Replication

Non-random Tweet Mortality and Data Access Restrictions: Compromising the Replication of Sensitive Twitter Studies (Accepted for publication, Political Analysis)

Used by politicians, journalists and citizens, Twitter has been the most important social media platform to investigate political phenomena such as hate speech, polarization, or terrorism for over a decade. A high proportion of Twitter studies of emotionally charged or controversial content limit their ability to replicate findings due to incomplete Twitter-related replication data and the inability to recrawl their datasets entirely. This paper shows that these Twitter studies and their findings are considerably affected by non-random tweet mortality and data access restrictions imposed by the platform. While sensitive datasets suffer a notably higher removal rate than non-sensitive datasets, attempting to replicate key findings of Kim’s (2023) influential study on the content of violent tweets leads to significantly different results. The results highlight that access to complete replication data is particularly important in light of dynamically changing social media research conditions. Thus, the study raises concerns and potential solutions about the broader implications of non-random tweet mortality for future social media research on Twitter and similar platforms.

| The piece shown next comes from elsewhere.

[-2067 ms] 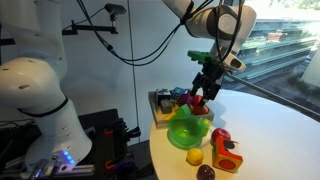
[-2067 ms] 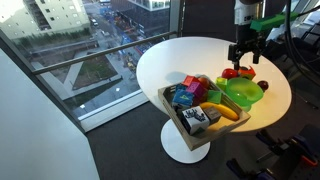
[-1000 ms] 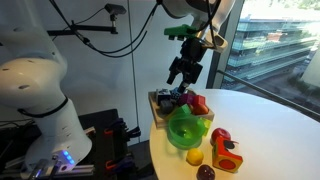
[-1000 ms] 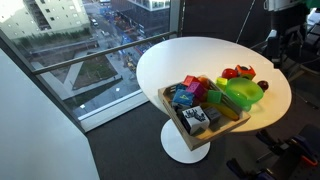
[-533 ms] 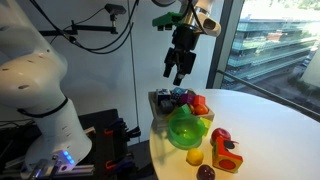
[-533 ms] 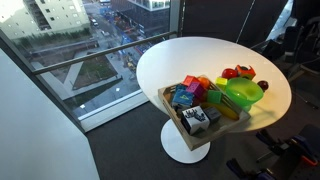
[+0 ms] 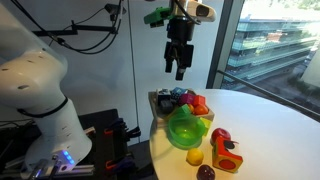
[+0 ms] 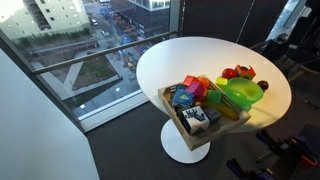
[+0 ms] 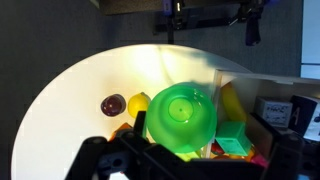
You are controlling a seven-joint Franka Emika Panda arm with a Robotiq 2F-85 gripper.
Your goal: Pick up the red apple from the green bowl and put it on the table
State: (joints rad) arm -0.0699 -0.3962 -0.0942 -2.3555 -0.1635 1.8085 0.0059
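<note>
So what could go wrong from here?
1. The red apple lies loose on the table close to the green bowl, which looks empty; being round, it might roll.
2. If the gripper, open and high above, descends here, the orange-red block and the wooden box crowd the bowl and could be knocked.

Daylight from the window [image 7: 270, 45] lights both exterior views and leaves my white surface [image 8: 190, 55] almost washed out, with the floor [image 8: 120, 150] beneath it dark. In my wrist view the green bowl [image 9: 182, 118] shows a small glint at its middle (the top corners sink to black). My pincer [image 9: 185, 168] is a dark, blurred mass along the bottom edge.
</note>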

The Role of Hyperparameters in Machine Learning Models and How to Tune Them (Forthcoming, Political Science Research and Methods)

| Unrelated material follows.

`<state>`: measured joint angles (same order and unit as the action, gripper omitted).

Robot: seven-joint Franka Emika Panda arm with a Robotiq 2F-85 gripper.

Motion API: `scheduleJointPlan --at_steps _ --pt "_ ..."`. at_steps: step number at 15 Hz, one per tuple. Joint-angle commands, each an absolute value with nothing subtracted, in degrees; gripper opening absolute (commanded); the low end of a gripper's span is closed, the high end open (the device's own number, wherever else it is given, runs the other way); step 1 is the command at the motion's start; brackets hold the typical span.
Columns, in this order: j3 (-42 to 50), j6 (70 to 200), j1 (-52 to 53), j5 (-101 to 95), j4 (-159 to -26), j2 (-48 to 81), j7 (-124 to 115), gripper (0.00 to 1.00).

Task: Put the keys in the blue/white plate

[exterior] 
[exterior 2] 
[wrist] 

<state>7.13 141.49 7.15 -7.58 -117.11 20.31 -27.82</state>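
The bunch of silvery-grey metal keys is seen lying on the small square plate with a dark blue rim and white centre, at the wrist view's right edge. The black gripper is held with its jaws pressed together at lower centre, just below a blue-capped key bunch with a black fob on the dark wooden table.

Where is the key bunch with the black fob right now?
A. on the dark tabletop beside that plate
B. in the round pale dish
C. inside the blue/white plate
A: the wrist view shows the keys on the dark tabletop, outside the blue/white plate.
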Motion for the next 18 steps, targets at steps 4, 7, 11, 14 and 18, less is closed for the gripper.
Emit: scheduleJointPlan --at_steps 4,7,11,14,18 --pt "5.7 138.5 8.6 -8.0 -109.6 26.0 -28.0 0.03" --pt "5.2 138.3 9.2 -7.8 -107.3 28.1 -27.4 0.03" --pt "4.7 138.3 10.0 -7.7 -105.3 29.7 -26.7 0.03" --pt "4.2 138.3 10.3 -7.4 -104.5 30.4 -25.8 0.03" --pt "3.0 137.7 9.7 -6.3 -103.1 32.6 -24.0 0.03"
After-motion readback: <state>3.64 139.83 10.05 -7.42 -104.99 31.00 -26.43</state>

Hyperparameters critically influence how well machine learning models perform on unseen, out-of-sample data. Systematically comparing the performance of different hyperparameter settings will often go a long way in building confidence about a model’s performance. However, analyzing 64 machine learning related manuscripts published in three leading political science journals (APSR, PA, and PSRM) between 2016 and 2021, we find that only 13 publications (20.31%) report the hyperparameters and also how they tuned them in either the paper or the appendix. We illustrate the dangers of cursory attention to model and tuning transparency in comparing machine learning models’ capability to predict electoral violence from tweets. The tuning of hyperparameters and their documentation should become a standard component of robustness checks for machine learning models.